The reply to the records below should contain exactly the lines from the line with "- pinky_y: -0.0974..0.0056" through the line with "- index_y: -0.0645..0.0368", and nothing besides.

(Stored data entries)
....
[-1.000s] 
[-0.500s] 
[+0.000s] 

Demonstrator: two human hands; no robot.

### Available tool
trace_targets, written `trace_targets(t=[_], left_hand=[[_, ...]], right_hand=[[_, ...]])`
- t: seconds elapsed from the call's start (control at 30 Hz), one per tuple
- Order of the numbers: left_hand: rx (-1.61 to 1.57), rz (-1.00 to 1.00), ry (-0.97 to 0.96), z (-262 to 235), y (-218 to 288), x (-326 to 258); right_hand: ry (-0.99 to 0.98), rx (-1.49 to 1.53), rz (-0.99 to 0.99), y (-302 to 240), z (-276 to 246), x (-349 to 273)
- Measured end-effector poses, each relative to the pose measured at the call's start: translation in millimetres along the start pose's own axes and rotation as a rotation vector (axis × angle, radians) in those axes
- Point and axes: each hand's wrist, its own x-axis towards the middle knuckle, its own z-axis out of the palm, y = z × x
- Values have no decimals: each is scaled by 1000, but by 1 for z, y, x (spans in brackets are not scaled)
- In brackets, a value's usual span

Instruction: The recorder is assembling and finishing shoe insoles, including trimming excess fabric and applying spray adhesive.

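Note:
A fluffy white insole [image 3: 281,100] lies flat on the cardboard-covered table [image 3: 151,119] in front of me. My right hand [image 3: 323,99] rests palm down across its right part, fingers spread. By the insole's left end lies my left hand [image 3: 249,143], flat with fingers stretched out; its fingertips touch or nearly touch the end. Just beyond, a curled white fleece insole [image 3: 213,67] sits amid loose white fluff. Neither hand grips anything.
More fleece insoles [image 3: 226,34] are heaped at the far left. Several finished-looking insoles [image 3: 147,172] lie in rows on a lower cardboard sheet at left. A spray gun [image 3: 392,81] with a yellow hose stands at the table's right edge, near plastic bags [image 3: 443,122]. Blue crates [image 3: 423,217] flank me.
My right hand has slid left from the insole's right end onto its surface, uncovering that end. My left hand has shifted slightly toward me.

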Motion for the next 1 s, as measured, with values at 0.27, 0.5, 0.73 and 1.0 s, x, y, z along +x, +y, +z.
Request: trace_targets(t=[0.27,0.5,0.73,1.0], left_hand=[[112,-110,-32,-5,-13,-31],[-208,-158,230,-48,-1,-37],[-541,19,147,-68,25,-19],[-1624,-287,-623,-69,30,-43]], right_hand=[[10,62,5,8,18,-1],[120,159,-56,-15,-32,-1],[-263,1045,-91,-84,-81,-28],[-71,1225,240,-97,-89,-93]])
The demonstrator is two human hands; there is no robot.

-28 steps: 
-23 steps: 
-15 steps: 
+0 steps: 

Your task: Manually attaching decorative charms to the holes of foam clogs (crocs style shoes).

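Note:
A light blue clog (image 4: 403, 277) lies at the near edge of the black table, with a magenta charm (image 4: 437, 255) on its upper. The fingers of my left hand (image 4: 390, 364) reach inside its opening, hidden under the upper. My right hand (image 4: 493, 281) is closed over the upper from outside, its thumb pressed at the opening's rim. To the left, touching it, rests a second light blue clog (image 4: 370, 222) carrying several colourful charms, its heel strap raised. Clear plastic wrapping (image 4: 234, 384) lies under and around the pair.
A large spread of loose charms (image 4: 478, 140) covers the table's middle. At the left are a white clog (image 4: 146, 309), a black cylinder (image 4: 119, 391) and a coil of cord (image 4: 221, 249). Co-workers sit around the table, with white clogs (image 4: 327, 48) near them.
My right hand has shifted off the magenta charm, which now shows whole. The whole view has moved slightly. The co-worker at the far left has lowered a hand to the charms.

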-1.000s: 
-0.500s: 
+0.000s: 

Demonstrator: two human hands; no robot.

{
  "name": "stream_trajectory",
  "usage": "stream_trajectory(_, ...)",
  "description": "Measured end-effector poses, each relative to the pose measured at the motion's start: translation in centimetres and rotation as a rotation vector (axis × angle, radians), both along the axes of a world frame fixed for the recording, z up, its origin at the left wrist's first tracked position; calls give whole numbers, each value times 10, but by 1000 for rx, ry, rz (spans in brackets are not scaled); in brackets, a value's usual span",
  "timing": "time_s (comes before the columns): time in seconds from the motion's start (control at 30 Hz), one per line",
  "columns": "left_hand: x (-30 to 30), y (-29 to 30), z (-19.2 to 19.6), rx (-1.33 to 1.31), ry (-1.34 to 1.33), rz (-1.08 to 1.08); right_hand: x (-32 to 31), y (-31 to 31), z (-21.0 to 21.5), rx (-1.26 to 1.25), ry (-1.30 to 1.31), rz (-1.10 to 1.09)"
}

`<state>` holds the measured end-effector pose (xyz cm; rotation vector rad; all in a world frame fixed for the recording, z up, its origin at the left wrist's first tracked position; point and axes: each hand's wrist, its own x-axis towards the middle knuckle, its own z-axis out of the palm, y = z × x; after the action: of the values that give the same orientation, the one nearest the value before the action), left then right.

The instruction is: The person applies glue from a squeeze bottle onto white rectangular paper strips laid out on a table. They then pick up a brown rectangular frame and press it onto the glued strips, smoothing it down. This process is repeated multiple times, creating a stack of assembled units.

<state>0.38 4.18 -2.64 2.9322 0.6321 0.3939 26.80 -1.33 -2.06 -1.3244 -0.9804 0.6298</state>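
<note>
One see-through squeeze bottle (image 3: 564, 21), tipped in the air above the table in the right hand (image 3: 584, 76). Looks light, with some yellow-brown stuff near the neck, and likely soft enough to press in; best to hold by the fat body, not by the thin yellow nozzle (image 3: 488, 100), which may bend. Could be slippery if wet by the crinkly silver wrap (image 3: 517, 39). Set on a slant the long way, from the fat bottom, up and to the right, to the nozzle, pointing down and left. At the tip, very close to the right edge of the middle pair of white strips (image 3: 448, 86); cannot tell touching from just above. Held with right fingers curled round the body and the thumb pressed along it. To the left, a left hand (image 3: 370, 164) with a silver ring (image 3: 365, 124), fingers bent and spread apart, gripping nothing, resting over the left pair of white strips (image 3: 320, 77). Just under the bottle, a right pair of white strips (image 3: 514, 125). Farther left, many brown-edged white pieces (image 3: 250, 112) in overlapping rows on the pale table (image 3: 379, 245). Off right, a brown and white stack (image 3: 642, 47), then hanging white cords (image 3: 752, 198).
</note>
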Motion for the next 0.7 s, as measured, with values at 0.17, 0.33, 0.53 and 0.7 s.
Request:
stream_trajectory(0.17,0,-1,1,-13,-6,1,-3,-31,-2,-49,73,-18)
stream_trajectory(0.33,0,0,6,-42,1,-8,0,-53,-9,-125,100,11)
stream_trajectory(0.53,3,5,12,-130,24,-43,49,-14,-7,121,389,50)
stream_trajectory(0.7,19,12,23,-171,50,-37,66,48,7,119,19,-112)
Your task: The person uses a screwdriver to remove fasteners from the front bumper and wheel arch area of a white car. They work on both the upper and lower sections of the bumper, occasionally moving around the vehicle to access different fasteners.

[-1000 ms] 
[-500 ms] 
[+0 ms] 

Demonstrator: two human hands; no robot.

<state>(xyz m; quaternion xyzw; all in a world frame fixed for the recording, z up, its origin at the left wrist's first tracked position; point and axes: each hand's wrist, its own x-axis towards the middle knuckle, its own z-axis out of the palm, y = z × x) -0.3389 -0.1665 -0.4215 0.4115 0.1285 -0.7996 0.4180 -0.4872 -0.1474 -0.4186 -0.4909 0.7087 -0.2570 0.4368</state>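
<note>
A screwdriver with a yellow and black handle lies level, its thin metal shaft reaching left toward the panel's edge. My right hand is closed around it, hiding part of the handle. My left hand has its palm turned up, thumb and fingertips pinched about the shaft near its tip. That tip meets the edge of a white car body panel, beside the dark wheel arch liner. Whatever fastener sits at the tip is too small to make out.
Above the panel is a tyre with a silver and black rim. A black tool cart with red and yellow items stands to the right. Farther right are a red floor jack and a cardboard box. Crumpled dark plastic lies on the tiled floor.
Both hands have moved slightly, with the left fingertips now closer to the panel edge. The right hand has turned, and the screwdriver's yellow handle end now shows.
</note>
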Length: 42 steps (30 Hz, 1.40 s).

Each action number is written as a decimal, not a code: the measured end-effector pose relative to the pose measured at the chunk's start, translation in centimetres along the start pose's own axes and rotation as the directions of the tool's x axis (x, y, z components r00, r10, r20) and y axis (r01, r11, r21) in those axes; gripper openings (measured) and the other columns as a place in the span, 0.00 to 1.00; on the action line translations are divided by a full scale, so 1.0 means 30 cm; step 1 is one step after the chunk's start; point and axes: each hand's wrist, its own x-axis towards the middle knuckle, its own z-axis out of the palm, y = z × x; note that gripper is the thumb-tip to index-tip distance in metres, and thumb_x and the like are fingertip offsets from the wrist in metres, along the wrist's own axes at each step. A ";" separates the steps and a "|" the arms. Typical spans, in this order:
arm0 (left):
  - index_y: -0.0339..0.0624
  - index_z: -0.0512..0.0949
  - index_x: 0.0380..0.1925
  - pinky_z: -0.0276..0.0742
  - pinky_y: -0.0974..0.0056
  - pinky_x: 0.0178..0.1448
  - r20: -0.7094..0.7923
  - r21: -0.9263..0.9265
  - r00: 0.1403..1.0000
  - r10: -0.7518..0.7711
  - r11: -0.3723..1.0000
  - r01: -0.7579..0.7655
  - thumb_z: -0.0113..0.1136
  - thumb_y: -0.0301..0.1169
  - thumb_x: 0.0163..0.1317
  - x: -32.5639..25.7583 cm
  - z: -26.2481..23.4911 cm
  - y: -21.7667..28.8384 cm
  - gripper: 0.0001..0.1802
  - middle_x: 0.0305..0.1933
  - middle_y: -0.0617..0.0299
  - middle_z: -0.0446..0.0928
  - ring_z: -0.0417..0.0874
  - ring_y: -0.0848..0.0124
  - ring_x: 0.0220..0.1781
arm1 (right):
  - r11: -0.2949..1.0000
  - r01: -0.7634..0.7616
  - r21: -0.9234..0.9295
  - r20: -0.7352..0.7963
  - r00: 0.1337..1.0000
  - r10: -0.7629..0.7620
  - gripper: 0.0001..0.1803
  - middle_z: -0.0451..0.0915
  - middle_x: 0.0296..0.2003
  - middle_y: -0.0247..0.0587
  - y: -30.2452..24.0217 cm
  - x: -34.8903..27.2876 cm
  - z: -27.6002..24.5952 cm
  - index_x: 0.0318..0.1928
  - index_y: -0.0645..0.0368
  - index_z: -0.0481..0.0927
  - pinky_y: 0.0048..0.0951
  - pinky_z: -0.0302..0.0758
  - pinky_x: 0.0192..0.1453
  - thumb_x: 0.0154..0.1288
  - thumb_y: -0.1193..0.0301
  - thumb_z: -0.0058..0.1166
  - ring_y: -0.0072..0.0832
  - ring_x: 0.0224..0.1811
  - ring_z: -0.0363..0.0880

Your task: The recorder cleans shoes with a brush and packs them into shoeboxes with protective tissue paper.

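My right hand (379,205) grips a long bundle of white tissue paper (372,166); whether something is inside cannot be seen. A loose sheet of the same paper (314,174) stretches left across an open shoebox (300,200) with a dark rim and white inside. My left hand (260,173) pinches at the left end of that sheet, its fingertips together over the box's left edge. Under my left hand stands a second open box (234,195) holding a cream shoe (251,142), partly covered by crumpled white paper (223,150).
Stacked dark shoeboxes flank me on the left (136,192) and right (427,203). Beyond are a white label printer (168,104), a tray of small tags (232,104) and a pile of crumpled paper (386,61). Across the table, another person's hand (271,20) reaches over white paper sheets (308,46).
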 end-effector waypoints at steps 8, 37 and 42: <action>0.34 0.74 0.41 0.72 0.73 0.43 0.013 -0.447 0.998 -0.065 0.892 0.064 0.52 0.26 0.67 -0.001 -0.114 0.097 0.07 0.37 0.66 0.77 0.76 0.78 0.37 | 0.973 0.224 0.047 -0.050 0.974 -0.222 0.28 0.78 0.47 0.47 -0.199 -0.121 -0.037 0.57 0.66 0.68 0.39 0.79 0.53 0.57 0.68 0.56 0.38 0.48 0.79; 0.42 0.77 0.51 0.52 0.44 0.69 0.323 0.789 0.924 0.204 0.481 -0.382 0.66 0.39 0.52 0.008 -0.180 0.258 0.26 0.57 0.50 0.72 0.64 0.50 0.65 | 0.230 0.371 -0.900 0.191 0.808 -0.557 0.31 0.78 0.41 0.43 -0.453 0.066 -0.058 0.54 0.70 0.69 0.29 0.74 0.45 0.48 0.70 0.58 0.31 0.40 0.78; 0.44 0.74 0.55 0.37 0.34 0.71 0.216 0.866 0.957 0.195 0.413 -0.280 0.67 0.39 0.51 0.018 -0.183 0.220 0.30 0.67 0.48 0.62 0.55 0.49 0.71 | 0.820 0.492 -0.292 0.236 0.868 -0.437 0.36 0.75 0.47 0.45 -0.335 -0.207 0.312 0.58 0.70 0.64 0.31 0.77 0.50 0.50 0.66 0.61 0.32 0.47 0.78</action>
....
Exercise output:
  - pinky_y: -0.0974..0.0056
  - pinky_x: 0.0178..0.1448
  - r20: -0.7094..0.7923
  - r21: -0.9263..0.9265
  - r00: 0.1403..1.0000
  - r10: -0.7518..0.7711
  - r11: -0.3723..1.0000
  - r01: -0.7579..0.7655
  - thumb_z: -0.0113..0.1136
  - thumb_y: -0.0301..0.1169
  - thumb_x: 0.0163..0.1317
  - x: -32.5639..25.7583 cm
  - z: -26.2481..23.4911 cm
  - y: -21.7667..28.8384 cm
  - gripper: 0.0001..0.1802
  - middle_x: 0.0305..0.1933
  - middle_y: -0.0617..0.0299
  - middle_z: -0.0446..0.0928
  - ring_z: -0.0417..0.0874
  - ring_y: -0.0848..0.0124
  - ring_x: 0.0220..0.1781
arm1 (right):
  - r11: -0.2949..1.0000
  - r01: -0.7634..0.7616
  - r21: -0.9234..0.9295
  - r20: -0.7352..0.7963
  - r00: 0.1337..1.0000
  - r10: -0.7629..0.7620
  - gripper: 0.0001..0.1803
  - middle_z: -0.0451..0.0915
  - middle_x: 0.0296..0.2003
  - middle_y: -0.0247..0.0587
  - y: -30.2452..24.0217 cm
  - x: -34.8903..27.2876 cm
  - z: -27.6002..24.5952 cm
  - index_x: 0.0318..0.1928
  - index_y: -0.0645..0.0368

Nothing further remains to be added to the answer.